Write out, word for word, the part of the listing below that opens with the line containing "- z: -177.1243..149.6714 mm" and closes with the line containing "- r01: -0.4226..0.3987", keeping both of those lines and adding no others.

++++ Information shown ++++

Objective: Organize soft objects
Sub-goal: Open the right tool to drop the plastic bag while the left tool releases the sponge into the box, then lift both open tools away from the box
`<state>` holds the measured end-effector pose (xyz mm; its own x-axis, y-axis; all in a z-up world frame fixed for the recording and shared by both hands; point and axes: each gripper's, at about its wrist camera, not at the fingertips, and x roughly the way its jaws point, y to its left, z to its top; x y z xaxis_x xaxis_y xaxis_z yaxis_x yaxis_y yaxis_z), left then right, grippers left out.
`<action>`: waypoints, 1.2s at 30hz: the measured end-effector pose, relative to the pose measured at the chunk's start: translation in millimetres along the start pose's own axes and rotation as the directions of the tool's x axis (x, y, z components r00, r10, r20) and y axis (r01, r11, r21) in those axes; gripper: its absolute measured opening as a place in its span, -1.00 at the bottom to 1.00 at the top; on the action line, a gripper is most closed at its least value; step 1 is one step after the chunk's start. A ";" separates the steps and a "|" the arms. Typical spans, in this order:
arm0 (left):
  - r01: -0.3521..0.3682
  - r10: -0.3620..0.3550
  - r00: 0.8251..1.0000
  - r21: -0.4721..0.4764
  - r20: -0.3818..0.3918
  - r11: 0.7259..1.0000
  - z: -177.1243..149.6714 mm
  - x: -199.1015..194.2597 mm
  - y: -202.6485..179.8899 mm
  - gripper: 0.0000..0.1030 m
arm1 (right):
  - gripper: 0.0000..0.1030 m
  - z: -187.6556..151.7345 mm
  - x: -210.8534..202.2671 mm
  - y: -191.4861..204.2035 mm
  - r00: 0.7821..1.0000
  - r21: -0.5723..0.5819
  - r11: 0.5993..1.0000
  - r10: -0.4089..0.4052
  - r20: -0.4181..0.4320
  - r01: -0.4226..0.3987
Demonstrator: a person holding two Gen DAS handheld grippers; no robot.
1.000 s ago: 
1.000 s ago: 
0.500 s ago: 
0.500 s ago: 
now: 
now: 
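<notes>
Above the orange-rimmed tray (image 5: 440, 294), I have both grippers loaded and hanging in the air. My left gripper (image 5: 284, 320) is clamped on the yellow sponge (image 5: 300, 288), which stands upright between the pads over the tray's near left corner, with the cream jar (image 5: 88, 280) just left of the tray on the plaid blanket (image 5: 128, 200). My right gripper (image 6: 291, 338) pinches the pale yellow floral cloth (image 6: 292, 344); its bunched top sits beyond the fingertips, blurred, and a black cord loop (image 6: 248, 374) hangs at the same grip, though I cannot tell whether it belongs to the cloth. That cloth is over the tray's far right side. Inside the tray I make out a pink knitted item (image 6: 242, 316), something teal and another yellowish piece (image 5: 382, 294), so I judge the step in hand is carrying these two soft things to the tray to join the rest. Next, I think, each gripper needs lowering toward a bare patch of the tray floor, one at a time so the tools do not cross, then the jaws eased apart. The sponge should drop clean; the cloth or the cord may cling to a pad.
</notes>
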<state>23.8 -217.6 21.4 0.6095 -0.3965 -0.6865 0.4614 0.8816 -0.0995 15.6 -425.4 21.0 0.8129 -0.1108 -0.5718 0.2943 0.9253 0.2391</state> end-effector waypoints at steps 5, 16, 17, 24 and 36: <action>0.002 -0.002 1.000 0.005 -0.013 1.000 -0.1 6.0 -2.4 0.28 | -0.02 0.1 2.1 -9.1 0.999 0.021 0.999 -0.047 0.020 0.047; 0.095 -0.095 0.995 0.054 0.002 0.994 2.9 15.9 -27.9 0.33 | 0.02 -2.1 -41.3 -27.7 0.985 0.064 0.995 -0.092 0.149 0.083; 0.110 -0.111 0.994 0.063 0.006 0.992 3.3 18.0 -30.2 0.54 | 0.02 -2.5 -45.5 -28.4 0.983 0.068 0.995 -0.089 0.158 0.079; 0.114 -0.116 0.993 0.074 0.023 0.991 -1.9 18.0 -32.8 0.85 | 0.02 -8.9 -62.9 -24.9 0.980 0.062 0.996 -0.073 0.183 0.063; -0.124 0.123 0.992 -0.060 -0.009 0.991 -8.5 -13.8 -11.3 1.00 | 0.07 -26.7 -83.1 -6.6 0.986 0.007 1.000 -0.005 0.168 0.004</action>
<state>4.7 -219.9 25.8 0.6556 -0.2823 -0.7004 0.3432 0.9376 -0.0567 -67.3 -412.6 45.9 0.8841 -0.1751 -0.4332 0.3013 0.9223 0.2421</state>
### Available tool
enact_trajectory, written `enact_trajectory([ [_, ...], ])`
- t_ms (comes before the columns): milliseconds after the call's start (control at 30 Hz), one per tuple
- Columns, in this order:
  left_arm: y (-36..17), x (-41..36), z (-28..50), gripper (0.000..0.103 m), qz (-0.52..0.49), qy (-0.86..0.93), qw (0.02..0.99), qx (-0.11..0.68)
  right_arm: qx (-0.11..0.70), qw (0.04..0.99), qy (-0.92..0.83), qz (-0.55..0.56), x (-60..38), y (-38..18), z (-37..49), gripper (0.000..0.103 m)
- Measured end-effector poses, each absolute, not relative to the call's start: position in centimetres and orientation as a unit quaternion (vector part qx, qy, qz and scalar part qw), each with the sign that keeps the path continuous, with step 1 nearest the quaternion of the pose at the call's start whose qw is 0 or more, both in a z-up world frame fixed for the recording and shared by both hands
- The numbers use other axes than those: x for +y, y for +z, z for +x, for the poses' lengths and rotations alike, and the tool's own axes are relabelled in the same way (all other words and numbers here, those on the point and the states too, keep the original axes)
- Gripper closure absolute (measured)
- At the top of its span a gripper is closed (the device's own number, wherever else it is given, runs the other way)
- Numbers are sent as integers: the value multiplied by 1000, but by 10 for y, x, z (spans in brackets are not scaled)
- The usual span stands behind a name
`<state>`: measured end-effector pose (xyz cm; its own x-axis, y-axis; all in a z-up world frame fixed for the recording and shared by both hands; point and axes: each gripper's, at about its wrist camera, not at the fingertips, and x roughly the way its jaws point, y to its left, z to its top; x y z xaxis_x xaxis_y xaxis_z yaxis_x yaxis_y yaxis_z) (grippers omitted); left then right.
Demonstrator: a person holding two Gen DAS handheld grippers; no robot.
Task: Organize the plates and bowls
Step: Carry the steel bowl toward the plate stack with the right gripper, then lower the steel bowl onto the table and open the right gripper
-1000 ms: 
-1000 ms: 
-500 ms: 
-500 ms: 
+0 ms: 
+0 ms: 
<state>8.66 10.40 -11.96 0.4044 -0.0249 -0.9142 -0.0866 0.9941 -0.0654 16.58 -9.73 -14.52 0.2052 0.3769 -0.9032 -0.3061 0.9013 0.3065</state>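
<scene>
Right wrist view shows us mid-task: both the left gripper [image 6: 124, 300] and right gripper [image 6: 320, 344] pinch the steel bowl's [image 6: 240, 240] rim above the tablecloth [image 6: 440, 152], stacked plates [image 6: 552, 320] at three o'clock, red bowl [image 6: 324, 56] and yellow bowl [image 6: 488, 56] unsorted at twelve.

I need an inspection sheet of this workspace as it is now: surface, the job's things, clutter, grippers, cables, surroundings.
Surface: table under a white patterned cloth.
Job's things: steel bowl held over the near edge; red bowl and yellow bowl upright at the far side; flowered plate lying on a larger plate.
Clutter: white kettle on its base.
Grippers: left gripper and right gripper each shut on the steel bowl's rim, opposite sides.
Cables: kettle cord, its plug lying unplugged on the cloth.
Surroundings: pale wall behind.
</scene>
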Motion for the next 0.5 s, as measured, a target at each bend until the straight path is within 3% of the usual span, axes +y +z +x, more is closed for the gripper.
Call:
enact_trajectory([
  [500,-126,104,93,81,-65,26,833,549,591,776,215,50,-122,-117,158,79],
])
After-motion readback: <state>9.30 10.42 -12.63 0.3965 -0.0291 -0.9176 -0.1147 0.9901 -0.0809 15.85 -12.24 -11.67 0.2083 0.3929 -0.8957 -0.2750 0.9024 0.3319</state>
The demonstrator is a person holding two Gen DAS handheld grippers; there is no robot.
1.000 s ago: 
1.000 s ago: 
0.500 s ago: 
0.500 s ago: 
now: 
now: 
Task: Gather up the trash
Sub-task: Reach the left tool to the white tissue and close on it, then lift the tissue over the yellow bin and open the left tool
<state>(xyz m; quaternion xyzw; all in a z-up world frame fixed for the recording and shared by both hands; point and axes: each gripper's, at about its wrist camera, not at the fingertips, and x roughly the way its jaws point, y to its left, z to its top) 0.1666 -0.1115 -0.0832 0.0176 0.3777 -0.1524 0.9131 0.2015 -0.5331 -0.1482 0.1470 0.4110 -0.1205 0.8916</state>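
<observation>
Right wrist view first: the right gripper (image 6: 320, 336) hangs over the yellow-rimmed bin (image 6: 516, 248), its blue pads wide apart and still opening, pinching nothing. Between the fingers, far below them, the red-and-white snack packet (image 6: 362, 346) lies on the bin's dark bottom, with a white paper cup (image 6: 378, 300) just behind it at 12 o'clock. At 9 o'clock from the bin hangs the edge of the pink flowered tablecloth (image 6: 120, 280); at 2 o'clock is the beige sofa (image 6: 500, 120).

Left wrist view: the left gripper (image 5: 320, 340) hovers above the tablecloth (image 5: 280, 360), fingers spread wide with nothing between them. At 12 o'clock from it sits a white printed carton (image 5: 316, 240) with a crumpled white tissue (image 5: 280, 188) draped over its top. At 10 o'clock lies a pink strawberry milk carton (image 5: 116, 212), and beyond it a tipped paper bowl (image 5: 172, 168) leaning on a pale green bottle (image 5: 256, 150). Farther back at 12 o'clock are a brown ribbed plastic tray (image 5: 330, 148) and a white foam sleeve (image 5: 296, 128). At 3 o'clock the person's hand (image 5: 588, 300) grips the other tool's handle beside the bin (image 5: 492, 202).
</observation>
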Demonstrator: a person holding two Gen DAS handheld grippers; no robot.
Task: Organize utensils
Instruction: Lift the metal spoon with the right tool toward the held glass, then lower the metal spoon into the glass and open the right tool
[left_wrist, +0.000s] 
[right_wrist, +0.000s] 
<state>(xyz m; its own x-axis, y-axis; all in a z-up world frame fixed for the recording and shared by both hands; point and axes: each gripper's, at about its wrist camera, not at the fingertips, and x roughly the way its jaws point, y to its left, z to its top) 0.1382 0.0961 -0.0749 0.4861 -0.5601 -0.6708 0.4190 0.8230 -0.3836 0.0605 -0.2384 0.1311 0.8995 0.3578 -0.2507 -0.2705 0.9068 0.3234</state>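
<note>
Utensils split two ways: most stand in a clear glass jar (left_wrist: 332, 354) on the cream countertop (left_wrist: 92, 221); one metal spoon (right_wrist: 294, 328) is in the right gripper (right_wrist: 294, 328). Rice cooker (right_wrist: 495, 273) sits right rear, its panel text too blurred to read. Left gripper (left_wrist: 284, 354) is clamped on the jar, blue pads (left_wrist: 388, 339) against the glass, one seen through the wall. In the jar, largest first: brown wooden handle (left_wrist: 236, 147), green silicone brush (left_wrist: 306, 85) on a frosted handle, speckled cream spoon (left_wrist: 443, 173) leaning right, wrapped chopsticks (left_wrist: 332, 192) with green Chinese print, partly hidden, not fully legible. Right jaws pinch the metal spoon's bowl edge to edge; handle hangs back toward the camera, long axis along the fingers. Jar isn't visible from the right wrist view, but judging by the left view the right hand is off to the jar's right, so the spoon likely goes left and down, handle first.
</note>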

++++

**Solved problem:**
  - z: -177.1243..149.6714 mm
  - x: -199.1015..194.2597 mm
  - y: -202.6485..179.8899 mm
  - gripper: 0.0000..0.1030 m
arm1 (right):
  - gripper: 0.0000..0.1030 m
  - z: -187.6556..151.7345 mm
  - x: -210.8534..202.2671 mm
  - y: -191.4861..204.2035 mm
  - r00: 0.7821..1.0000
  - r21: -0.5723..0.5819
  - r11: 0.5993..1.0000
  - r10: -0.4089..0.4052
  - r20: -0.4181..0.4320
  - r01: -0.4226..0.3987

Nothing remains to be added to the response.